| What the task requires |
Word for word, restate the lines from the start of the data down to the line with "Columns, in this", both included.

++++ Source information ++++

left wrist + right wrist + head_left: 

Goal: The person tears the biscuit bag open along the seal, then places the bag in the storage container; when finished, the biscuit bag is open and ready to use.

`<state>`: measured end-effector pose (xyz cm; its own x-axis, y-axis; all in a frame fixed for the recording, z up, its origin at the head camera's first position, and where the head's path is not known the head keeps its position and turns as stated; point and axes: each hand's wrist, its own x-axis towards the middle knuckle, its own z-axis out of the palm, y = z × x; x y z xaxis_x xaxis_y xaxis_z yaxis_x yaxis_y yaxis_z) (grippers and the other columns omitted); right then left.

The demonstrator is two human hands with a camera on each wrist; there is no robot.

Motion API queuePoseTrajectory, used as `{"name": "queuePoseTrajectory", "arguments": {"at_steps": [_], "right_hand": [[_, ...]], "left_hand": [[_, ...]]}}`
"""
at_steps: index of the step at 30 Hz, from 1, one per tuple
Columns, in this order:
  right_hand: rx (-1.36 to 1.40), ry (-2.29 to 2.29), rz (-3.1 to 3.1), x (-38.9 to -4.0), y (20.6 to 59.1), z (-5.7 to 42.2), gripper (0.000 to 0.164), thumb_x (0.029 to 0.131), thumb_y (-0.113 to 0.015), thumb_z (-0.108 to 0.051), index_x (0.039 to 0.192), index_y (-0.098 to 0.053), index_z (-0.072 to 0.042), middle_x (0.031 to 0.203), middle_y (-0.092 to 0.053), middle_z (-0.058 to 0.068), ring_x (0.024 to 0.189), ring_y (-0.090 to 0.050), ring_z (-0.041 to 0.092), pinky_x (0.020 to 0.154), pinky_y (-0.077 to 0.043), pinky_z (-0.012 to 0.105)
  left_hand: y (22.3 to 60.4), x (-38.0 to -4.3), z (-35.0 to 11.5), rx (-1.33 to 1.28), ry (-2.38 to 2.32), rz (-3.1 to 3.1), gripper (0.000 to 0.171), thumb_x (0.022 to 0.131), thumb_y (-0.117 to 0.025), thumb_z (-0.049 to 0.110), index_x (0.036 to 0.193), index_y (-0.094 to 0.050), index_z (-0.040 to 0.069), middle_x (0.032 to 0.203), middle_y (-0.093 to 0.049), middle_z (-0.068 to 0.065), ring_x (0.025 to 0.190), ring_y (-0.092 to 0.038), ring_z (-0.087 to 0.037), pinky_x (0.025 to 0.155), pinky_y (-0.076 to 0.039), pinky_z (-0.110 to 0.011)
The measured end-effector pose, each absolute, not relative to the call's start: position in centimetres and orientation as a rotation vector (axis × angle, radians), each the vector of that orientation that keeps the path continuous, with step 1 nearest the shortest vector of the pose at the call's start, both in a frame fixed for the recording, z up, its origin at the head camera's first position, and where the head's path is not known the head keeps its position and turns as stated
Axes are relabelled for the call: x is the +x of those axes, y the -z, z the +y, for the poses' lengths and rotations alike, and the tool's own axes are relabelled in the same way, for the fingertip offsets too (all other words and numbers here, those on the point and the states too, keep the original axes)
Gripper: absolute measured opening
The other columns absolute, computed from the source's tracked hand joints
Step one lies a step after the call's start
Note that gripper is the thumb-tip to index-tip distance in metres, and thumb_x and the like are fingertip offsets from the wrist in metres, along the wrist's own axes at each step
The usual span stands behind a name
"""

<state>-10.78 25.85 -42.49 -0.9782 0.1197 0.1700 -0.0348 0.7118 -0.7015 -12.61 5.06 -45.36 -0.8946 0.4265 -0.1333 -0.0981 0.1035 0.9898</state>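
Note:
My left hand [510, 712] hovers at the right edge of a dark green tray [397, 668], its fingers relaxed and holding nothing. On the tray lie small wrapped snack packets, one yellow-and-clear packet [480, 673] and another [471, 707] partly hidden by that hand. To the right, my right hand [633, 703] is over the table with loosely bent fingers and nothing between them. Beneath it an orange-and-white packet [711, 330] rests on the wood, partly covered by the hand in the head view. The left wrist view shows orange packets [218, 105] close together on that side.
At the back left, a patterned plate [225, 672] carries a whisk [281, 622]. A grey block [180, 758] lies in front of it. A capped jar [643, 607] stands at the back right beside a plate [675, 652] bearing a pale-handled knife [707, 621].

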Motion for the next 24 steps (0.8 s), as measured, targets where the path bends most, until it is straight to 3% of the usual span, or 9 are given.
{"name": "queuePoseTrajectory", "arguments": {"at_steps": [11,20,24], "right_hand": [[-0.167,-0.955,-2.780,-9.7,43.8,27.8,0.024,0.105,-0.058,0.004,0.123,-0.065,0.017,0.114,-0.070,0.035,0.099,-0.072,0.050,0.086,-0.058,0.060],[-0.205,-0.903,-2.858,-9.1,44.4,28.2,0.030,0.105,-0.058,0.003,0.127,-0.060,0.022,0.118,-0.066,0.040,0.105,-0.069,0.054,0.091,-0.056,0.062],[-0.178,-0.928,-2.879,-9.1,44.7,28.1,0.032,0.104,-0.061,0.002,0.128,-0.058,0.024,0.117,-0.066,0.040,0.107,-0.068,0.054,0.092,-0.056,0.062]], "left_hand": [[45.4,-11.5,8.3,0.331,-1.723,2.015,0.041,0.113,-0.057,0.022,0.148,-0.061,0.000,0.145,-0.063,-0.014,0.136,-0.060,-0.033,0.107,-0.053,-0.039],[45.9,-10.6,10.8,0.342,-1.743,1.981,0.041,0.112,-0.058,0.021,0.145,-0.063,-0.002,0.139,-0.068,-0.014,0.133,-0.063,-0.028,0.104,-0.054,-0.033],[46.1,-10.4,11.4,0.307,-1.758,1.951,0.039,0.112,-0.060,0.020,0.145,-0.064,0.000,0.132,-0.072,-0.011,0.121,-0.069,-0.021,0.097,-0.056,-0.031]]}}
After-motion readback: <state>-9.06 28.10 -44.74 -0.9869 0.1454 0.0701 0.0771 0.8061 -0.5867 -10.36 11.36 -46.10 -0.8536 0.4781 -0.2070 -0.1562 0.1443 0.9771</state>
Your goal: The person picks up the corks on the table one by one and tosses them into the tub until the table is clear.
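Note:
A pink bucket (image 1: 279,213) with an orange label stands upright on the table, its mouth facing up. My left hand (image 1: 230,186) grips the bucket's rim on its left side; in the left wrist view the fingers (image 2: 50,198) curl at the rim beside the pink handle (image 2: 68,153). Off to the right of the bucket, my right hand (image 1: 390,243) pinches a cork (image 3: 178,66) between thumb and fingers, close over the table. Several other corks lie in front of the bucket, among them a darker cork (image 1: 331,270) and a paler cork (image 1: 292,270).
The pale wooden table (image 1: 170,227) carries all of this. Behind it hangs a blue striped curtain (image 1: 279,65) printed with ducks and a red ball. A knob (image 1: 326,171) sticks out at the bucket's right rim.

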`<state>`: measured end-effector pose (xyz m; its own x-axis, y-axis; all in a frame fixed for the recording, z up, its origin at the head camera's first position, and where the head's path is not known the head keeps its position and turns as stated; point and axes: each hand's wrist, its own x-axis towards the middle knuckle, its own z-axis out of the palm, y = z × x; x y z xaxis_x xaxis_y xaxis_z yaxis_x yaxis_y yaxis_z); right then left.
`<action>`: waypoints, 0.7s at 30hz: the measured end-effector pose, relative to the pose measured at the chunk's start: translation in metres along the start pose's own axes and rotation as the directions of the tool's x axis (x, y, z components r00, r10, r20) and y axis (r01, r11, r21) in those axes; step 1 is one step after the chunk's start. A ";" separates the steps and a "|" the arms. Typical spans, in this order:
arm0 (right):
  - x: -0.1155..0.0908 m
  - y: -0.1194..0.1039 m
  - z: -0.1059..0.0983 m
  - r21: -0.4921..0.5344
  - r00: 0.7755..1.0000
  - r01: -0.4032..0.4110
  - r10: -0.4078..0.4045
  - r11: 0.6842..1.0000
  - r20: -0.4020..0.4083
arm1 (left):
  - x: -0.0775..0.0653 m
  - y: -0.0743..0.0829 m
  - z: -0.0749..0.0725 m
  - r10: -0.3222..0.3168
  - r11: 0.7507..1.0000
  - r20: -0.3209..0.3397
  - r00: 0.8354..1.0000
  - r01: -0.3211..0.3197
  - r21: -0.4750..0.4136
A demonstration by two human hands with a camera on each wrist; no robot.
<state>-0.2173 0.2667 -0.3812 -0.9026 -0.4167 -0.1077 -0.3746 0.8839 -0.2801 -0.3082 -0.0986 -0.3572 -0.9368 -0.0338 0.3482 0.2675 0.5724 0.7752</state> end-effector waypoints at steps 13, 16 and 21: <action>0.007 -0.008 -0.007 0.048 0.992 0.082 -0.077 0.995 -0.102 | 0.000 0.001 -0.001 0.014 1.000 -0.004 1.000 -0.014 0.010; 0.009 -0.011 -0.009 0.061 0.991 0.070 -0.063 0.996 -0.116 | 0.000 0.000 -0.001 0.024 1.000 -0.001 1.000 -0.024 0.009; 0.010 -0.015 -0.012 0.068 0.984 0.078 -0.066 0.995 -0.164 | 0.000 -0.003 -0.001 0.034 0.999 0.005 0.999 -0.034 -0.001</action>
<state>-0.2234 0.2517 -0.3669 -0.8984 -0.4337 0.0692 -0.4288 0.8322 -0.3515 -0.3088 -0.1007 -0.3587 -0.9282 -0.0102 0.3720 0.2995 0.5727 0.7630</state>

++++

| The answer |
left wrist + right wrist + head_left: 

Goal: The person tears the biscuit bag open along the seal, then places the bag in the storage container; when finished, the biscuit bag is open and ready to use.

`<state>`: measured end-effector pose (xyz cm; its own x-axis, y-axis; all in a frame fixed for the recording, z up, its origin at the head camera's first position, and where the head's path is not known the head keeps its position and turns as stated; point and axes: each hand's wrist, its own x-axis towards the middle knuckle, its own z-axis out of the palm, y = z × x; x y z xaxis_x xaxis_y xaxis_z yaxis_x yaxis_y yaxis_z) (grippers and the other columns omitted); right then left.

The demonstrator is two human hands with a camera on each wrist; there is no robot.

Motion API queuePoseTrajectory, used as `{"name": "queuePoseTrajectory", "arguments": {"at_steps": [_], "right_hand": [[_, ...]], "left_hand": [[_, ...]]}}`
"""
at_steps: index of the step at 30 Hz, from 1, one per tuple
Columns, in this order:

The exercise has been answered in full.